Allan Eastwood

Personal information
- Full name: Allan William Eastwood
- Born: 22 October 1979 (age 46) Portlaoise, Ireland
- Nickname: Stretch
- Height: 6 ft 5 in (1.96 m)
- Batting: Right-handed
- Bowling: Right-arm fast

Career statistics
| Competition | First-class |
| Matches | 3 |
| Runs scored | 17 |
| Batting average | 8.50 |
| 100s/50s | 0/0 |
| Top score | 9 |
| Balls bowled | 486 |
| Wickets | 9 |
| Bowling average | 32.44 |
| 5 wickets in innings | 0 |
| 10 wickets in match | 0 |
| Best bowling | 4/62 |
| Catches/stumpings | 0/– |
- Source: CricketArchive, 20 April 2023

= Allan Eastwood =

Irish cricketer

Allan Eastwood is an Irish cricketer.
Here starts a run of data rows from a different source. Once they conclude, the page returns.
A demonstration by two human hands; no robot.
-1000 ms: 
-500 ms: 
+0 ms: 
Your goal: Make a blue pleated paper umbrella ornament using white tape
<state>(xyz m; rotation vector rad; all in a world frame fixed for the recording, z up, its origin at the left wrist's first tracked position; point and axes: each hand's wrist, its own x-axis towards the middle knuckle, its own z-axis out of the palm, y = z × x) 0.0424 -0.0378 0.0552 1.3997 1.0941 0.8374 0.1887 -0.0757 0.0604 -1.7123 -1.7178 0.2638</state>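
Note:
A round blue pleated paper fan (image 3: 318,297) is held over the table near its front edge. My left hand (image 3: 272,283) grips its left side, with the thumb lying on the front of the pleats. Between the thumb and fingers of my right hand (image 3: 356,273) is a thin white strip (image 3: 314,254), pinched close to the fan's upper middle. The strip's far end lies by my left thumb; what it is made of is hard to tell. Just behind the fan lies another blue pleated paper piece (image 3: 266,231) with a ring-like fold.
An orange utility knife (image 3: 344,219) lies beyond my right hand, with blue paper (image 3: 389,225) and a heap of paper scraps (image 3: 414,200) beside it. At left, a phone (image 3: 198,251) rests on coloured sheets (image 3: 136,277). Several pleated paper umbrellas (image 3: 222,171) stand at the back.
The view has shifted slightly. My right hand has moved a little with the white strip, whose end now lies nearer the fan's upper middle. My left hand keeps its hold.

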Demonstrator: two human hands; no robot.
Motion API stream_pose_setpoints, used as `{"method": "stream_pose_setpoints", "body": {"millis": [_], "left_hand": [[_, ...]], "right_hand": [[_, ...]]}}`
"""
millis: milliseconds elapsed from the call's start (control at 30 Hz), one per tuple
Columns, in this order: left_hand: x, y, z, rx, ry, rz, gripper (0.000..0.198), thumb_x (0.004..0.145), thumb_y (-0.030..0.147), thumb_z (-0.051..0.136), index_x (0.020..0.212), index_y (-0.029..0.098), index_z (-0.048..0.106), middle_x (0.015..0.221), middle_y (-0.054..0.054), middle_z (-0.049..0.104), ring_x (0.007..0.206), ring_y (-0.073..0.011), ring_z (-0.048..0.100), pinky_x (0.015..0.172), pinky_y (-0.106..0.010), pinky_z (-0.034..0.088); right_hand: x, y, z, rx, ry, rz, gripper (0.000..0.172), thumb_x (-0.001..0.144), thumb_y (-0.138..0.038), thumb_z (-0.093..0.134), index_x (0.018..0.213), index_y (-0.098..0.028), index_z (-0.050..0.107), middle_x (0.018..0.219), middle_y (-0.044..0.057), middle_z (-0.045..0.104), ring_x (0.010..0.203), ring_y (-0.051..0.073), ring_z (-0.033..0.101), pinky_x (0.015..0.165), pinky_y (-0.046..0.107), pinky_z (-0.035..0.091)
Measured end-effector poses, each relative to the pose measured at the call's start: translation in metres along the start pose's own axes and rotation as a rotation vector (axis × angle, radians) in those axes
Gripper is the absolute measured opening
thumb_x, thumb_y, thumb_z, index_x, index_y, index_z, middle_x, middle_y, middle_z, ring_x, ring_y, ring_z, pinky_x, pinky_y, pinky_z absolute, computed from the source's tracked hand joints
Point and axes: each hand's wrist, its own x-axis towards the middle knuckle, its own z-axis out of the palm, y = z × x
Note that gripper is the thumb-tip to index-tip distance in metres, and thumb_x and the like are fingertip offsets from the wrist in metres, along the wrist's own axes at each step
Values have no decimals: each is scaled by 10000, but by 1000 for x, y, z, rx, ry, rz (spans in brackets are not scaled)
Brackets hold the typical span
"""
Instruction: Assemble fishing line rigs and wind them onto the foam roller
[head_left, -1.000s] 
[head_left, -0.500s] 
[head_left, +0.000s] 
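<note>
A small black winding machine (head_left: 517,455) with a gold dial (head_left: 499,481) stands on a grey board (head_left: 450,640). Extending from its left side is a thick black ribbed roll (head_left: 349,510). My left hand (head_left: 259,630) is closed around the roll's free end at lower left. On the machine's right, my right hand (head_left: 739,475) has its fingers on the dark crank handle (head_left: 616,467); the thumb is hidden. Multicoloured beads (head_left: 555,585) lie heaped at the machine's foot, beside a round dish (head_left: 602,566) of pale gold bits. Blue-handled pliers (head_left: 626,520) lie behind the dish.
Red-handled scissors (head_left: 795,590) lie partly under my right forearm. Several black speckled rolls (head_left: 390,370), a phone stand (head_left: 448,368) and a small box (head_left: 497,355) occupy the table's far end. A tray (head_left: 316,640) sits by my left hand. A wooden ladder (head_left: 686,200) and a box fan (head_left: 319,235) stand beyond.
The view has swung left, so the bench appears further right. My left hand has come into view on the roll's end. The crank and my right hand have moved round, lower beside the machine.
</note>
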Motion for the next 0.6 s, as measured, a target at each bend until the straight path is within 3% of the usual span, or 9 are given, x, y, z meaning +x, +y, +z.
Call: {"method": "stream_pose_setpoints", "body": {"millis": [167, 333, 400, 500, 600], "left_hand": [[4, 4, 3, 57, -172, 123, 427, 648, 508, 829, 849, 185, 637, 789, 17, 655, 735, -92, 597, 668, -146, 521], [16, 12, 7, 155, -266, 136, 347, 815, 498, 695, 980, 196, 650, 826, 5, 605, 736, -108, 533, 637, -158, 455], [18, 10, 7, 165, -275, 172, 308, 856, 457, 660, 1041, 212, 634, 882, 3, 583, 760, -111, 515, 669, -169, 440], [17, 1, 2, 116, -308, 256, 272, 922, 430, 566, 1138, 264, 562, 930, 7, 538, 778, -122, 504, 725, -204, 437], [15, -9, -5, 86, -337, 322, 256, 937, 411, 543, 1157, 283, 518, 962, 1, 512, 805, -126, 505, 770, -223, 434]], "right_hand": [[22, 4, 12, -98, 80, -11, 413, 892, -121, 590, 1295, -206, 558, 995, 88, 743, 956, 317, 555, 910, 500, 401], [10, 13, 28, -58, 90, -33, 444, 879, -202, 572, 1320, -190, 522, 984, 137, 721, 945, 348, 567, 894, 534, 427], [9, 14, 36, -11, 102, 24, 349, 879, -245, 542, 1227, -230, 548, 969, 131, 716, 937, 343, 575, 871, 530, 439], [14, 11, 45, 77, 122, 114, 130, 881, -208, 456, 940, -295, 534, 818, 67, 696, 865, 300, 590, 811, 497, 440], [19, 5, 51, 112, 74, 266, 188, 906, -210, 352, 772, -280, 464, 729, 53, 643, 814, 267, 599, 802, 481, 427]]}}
He made his international debut against The Netherlands on 11 August 2010 taking 4 wickets in the second innings.

== Background ==
Eastwood is from Roscrea in County Tipperary and began his cricketing career at Ballyeighan C.C. In his teens and early twenties he was a key member of the Ballyeighan side that won a Middle A Cup, Middle B Cup and numerous Midland and South East Cups. When Ballyeighan failed to gain promotion to senior ranks due to their lack of facilities Eastwood moved to Pembroke C.C. in Dublin.

== International career ==
After quickly establishing himself in Pembroke's first team Eastwood assumed the captaincy for the 2010 season. Impressing the Irish selectors with his action, pace and athleticism he was selected for the Ireland A side to play against the MCC at College Park, Trinity College, Dublin, on 3 August 2010. In that match he did enough to impress the watching Ireland coach Phil Simmons and was called into the first team for the game against The Netherlands the following week. In addition to his four wickets in the second innings, Eastwood opened his first class account taking the wicket of Eric Szwarczynski in the first innings. He is the second man from Roscrea to play for Ireland, the other being Harry Read over a century ago.